Arya tahu, sahabatnya sejak kecil itu memiliki pandangan yang tidak bisa dialihkan. Dia tidak tahu bila segala sesuatu akan berujung pada sebuah keputusan rumit. Adji selalu keras kepala, dan itu tidak akan pernah bisa berubah darinya. Karena itulah Adji merasa sangat kuat dengan segala sesuatunya. Dia tahan banting dan tidak akan pernah goyah dengan apa pun juga.
"Aku akan menemui ayahku. Mungkin inilah saatnya aku pamit, kembali ke negeriku."
Dan benar saja, rombongan tersebut segera kembali ke Wiyatmaya. Arya mencoba untuk tak bicara apa pun meskipun hatinya terasa sangat sedih. Adji menatapnya dari balai istana, menatapnya tanpa kata. Hanya ada jejak kesedihan di matanya. Adji tidak mengerti kenapa Arya menjadi seperti ini. Arya bukan lagi sosok yang dulu.
Hari-hari setelahnya berganti. Arya memendam rasa sakit tersebut. Lalu, segalanya berubah. Hari itu gerimis membasahi bumi. Arya bergerak. Hatinya sudah tidak tahan lagi. Ditinggalkannya sebuah pesan di atas lontar untuk ibundanya tersayang. Isinya singkat, namun pasti akan membuat mereka semua kebingungan.
"Ibunda, anakmu ini terlalu rapuh dan picik. Karena itulah, izinkan Ananda pergi dari Maharaya, menempa diri Ananda untuk terus kuat dan kokoh..."
Arya berhasil keluar dari istana melalui jalan yang sering dia lewati ketika hendak bertemu Adji. Dia berhasil sampai di tempat pertemuan mereka, lalu tersenyum dengan semua kenangan yang ada di sana. Arya berbalik. Ini waktunya pergi, itu pikirnya. Namun, sesosok lelaki berdiri di depannya secara mendadak.
Arya bungkam.
"Aku menunggumu..." bisiknya lembut.
Arya tidak tahu harus menjawab bagaimana.
"Apa yang kaulakukan?"
"Aku akan menemanimu ke mana pun kau pergi."
"Hentikan, Adji!"
"Aku akan meninggalkan semuanya. Tahta, istana, dan segala hal tentang jabatan yang memisahkanku denganmu. Aku akan hidup bersamamu, tertawa bersama hingga maut memisahkan kita."
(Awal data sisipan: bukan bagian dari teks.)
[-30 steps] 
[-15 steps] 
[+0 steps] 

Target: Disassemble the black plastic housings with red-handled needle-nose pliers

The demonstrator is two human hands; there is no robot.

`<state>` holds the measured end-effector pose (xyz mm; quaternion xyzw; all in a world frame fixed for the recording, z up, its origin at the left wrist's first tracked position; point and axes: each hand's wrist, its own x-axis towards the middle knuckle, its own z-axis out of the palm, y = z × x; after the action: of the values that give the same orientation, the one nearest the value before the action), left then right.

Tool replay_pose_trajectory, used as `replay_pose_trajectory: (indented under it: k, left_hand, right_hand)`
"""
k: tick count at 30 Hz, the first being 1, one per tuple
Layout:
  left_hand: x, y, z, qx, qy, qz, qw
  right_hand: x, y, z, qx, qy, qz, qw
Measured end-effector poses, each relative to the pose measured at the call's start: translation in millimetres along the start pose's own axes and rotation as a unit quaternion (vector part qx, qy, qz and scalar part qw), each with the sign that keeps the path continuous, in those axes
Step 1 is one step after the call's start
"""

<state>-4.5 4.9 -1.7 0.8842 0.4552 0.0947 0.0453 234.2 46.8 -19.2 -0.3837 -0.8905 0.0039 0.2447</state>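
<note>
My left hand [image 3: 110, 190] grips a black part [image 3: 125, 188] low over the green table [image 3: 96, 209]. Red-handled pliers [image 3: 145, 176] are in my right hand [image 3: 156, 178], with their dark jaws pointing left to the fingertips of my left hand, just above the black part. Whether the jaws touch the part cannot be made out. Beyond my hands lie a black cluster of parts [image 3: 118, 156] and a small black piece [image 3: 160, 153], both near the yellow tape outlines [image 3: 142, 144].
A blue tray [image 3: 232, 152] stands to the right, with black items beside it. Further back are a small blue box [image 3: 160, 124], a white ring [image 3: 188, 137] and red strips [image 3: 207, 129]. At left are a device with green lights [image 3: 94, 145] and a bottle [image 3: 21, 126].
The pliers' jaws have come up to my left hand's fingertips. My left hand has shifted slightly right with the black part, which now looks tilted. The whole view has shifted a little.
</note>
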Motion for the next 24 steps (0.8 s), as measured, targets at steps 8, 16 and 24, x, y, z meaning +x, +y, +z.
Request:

Mata Arya berkilat. "Aku tak akan pernah kembali."
"Aku juga tak akan pernah menarik ucapanku kembali. Aku akan mengikutimu."
Arya melangkah, Adji mengikutinya di belakang. Semuanya terlihat semu dalam sekejap. Adji mengikuti langkah Arya. Dia terlihat sangat bahagia. Tak ada raut terpaksa. Bahkan dalam beberapa sikap, Adji-lah yang tertarik dengan cara melarikan diri seperti ini.
"Apa kau siap untuk menjalani hidup yang menyakitkan denganku?"
Adji mengangguk cepat.
"Tak akan ada emban yang akan melayanimu."
Adji mengangguk cepat.
"Tak ada prajurit ataupun pengawal istana yang akan melindungimu..."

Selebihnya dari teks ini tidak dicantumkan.